Reproduce exactly the lines from the top of the records below through the line holding "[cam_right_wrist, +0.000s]".

━━ Data provided ━━

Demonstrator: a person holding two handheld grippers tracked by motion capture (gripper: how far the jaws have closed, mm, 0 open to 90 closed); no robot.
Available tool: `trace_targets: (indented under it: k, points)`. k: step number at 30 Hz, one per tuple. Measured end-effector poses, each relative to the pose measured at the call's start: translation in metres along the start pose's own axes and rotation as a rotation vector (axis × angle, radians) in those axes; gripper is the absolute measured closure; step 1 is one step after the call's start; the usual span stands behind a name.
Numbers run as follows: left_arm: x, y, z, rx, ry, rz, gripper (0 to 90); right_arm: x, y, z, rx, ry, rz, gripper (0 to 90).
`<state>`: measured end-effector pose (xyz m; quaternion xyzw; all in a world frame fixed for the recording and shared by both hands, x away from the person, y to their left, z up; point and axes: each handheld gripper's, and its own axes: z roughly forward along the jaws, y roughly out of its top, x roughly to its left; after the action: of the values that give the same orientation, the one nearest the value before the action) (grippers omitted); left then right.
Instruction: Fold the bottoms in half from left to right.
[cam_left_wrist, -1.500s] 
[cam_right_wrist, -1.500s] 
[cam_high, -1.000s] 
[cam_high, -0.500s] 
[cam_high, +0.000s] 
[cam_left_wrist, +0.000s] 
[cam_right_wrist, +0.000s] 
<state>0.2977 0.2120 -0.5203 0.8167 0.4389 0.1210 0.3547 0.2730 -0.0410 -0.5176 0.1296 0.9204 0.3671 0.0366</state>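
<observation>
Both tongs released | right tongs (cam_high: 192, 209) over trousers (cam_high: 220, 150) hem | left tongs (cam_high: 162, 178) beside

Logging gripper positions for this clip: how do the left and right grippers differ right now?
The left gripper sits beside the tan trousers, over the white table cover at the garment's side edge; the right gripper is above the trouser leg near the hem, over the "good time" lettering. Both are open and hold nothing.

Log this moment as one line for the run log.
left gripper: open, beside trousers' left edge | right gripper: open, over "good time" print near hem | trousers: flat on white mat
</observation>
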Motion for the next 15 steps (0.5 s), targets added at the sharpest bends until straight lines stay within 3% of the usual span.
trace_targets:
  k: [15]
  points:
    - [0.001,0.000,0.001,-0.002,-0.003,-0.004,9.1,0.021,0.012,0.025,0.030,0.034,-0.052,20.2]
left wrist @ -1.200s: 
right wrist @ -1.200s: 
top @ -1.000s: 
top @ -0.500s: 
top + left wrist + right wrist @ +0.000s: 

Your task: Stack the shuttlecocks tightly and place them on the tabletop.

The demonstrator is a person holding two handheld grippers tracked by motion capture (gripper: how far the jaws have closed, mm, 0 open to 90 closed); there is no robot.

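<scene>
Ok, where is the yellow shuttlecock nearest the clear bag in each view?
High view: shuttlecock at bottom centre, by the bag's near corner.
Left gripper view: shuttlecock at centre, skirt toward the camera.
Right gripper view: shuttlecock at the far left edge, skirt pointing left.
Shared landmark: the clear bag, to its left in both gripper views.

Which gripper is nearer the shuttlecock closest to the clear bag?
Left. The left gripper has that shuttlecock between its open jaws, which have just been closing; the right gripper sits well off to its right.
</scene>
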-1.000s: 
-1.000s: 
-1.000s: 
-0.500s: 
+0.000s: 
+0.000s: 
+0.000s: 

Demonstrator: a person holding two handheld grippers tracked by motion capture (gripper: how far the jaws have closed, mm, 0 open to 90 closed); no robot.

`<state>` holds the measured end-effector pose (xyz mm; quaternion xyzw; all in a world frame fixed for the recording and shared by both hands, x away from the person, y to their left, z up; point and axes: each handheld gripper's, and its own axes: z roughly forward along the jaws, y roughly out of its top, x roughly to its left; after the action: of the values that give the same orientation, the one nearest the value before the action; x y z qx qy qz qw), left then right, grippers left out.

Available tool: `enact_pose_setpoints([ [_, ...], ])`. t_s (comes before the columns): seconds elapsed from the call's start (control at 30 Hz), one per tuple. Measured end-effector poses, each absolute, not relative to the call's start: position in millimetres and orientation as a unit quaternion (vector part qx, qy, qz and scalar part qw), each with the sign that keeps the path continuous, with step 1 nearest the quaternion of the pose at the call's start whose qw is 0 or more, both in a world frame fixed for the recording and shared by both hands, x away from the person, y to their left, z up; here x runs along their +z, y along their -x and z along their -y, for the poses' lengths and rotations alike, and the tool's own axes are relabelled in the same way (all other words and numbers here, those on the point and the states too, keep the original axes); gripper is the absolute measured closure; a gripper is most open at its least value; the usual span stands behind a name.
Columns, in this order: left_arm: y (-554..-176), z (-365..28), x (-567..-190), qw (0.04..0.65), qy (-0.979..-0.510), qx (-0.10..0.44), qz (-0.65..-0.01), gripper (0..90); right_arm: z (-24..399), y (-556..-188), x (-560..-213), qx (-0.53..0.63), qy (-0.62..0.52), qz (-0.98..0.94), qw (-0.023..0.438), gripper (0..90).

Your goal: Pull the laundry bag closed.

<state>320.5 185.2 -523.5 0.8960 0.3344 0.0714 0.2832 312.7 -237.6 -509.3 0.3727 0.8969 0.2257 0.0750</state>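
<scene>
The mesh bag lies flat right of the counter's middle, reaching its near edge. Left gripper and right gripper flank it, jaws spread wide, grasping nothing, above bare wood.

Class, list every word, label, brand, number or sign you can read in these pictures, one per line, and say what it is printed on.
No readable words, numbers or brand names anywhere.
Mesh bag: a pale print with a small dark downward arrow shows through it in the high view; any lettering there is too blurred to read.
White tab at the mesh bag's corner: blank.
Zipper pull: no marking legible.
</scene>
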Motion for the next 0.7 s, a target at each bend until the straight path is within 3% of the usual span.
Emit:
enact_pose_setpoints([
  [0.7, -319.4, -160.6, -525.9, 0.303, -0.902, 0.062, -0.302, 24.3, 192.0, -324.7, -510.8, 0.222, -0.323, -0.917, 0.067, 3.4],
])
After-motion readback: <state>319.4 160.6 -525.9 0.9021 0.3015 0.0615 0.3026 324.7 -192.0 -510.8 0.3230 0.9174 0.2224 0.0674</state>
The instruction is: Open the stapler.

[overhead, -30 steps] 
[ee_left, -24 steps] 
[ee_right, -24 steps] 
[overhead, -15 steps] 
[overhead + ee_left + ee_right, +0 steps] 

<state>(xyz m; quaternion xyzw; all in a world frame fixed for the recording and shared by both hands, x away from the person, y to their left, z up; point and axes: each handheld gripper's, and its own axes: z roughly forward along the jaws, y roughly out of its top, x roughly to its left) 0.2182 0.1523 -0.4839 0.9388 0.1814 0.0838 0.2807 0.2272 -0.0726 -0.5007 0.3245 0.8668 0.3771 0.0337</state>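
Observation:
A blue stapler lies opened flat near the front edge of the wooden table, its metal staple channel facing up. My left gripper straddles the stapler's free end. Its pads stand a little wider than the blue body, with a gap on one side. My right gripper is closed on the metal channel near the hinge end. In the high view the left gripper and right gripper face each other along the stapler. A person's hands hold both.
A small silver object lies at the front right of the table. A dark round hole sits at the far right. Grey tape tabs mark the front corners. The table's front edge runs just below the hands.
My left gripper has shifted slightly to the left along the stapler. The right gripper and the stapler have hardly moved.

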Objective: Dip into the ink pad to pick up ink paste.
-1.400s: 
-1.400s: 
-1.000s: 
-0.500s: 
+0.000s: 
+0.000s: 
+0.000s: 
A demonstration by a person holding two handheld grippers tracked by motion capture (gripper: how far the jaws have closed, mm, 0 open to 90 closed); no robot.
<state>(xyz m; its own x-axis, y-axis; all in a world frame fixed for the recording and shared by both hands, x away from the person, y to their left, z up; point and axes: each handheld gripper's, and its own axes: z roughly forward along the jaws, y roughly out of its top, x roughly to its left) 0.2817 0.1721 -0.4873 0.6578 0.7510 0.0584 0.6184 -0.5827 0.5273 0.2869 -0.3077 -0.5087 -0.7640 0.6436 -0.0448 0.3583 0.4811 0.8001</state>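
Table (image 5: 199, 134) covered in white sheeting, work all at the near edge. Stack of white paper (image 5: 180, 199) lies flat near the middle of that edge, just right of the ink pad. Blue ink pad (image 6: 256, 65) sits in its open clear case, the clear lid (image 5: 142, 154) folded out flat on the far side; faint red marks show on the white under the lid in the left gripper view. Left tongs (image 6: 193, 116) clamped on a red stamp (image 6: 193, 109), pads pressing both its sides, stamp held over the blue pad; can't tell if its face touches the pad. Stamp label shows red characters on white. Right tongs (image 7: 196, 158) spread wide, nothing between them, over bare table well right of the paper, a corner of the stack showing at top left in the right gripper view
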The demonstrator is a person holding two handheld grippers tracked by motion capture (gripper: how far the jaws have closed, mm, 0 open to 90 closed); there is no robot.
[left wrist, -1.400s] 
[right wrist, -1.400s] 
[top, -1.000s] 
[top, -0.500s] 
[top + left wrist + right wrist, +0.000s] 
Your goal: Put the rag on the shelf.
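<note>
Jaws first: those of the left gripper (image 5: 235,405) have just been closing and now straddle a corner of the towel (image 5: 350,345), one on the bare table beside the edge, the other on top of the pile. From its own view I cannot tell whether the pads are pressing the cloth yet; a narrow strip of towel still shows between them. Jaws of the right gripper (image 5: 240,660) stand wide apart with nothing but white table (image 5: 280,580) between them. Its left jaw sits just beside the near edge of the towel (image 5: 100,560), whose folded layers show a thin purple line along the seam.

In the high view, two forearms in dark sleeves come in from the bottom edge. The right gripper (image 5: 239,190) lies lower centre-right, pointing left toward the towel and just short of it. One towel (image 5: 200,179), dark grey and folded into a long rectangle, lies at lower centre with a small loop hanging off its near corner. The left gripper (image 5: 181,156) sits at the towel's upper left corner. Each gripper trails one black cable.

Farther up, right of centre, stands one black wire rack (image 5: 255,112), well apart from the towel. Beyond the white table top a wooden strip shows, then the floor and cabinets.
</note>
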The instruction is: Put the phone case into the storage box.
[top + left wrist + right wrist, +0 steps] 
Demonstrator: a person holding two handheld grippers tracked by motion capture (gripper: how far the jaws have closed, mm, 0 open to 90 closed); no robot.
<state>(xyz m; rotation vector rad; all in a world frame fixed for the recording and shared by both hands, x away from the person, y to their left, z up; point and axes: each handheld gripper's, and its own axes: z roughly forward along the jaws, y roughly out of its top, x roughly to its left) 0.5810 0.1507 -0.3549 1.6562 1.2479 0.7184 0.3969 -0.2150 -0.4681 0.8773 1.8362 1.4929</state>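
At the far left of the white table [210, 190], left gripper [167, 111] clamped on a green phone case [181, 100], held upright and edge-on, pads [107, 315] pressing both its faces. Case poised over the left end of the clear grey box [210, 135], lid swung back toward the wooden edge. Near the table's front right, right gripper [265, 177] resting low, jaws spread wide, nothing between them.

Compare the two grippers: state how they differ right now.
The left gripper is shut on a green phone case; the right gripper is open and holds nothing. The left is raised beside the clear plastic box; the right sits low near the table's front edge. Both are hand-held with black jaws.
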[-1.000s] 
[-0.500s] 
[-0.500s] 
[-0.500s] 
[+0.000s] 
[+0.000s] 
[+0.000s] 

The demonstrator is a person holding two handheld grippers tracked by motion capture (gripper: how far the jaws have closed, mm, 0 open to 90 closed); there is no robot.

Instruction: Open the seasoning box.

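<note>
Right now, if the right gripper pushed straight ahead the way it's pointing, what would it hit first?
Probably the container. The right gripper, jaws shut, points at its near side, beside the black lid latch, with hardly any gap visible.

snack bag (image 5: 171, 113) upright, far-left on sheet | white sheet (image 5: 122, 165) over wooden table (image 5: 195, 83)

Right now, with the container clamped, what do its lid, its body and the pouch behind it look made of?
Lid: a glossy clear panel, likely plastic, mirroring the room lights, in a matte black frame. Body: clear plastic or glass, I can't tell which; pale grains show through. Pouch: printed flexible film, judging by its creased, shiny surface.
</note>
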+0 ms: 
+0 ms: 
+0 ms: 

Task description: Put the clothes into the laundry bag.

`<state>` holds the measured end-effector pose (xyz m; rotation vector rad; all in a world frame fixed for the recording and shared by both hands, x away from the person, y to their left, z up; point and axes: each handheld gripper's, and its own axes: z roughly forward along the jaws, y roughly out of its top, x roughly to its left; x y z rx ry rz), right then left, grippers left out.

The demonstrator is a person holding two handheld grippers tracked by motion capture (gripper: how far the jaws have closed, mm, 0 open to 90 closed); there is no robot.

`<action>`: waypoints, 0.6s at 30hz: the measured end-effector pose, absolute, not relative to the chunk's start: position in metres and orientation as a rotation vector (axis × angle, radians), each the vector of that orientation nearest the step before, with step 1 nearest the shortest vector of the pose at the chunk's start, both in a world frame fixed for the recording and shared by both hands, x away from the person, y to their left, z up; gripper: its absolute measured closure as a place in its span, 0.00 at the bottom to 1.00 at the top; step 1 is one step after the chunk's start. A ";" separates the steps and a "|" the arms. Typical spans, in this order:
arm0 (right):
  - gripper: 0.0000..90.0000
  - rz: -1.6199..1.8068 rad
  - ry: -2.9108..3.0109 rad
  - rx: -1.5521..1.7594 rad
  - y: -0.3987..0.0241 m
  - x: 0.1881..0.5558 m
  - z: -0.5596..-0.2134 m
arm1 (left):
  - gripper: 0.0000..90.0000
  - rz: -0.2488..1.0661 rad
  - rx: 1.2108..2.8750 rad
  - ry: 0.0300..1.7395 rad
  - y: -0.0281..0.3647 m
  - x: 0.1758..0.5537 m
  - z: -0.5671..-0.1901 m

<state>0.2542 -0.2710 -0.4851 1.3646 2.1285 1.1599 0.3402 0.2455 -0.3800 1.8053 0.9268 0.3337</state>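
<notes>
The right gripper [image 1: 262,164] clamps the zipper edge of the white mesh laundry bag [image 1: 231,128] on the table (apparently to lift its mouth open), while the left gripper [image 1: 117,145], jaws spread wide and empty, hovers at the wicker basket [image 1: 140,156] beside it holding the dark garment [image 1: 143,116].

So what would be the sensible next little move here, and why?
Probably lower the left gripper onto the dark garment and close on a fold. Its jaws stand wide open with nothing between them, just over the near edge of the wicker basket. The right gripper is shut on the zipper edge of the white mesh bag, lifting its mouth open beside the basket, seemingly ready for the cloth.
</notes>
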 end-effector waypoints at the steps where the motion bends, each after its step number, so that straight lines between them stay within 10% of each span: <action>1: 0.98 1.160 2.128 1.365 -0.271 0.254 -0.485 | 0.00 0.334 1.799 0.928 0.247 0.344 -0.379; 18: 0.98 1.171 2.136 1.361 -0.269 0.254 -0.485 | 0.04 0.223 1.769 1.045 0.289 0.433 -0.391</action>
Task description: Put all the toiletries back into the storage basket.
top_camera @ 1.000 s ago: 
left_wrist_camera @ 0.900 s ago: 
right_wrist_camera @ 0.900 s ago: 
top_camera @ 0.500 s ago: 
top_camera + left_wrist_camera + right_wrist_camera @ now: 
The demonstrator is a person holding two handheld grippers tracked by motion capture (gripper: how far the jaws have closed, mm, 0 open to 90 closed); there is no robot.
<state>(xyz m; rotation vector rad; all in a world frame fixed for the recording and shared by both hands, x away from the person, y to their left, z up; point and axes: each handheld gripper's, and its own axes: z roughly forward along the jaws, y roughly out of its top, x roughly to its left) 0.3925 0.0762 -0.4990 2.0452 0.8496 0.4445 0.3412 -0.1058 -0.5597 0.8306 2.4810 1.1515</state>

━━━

Task response:
Demonstrator: a person holding two handheld grippers tracked by motion capture (gripper: how far the jaws have closed, mm, 0 open to 90 closed); no robot.
Available tool: `trace_targets: (indented under it: k, points)`. k: step number at 30 Hz, one per tuple. Measured end-effector poses, each relative to the pose measured at the call's start: translation in metres along the start pose's own axes and rotation as a rotation vector (axis × angle, radians) in those axes; gripper is the absolute measured closure; step 1 is one step after the call's start; the usual span stands behind a name.
Numbers run as follows: left_arm: x, y, z, rx, ry, rz, gripper (0 to 90); right_arm: x, y, z, rx, ry, rz, gripper (0 to 90).
`<state>`: measured end-effector pose (xyz m; quaternion xyzw; all in a world frame fixed for the recording and shared by both hands, x away from the person, y to their left, z up; point and axes: each handheld gripper's, and its own axes: z roughly forward along the jaws, y roughly out of its top, x roughly to its left; after the action: of the values that give the same orientation, the one nearest the value before the action) (grippers omitted); left then right.
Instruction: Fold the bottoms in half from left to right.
[cam_left_wrist, -1.500s] 
[cam_right_wrist, -1.500s] 
[cam_high, -1.000s] 
[cam_high, -0.500s] 
[cam_high, +0.000s] 
[cam_left_wrist, +0.000s] 
[cam_right_wrist, +0.000s] 

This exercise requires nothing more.